§ **What you will do**:
Go through the material below and copy all lines with "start".

§ **Given material**:
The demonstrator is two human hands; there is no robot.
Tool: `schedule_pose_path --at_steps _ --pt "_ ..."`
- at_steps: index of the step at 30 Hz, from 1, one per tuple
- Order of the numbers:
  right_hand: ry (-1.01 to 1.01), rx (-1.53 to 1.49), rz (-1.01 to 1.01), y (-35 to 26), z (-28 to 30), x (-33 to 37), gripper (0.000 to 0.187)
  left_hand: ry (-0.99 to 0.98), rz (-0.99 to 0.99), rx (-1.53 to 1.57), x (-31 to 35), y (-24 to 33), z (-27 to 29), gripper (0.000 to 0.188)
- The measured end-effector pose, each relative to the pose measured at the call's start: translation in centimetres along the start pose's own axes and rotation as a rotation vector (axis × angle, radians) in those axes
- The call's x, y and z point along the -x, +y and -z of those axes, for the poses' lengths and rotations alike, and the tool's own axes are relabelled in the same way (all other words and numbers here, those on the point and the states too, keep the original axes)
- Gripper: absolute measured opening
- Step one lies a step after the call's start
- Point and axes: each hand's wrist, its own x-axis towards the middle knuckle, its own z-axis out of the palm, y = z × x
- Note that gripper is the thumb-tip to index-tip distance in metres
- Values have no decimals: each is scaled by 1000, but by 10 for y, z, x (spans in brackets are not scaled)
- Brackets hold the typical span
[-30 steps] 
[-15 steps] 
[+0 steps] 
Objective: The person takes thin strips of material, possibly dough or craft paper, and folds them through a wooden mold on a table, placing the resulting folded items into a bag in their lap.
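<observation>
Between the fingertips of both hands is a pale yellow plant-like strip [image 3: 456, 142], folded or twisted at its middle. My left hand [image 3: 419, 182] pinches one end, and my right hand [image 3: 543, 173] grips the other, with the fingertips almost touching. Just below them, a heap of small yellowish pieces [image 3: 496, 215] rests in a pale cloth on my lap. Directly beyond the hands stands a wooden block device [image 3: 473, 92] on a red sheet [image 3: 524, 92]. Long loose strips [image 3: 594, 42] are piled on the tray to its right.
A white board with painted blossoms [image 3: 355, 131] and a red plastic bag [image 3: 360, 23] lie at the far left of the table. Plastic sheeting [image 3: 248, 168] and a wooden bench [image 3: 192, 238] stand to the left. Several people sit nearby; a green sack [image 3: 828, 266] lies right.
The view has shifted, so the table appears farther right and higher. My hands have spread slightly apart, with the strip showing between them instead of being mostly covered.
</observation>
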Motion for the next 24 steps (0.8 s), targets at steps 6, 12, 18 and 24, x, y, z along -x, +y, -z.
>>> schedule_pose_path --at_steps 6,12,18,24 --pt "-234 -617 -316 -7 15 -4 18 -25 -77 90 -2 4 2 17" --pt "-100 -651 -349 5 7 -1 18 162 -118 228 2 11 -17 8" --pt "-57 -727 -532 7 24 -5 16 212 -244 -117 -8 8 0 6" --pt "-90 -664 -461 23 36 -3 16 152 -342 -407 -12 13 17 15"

§ **Result of this task**:
- The measured end-effector pose, each relative to the pose measured at the call's start: translation in centimetres along the start pose's own axes and rotation as a rotation vector (axis × angle, radians) in those axes
- Step one lies a step after the call's start

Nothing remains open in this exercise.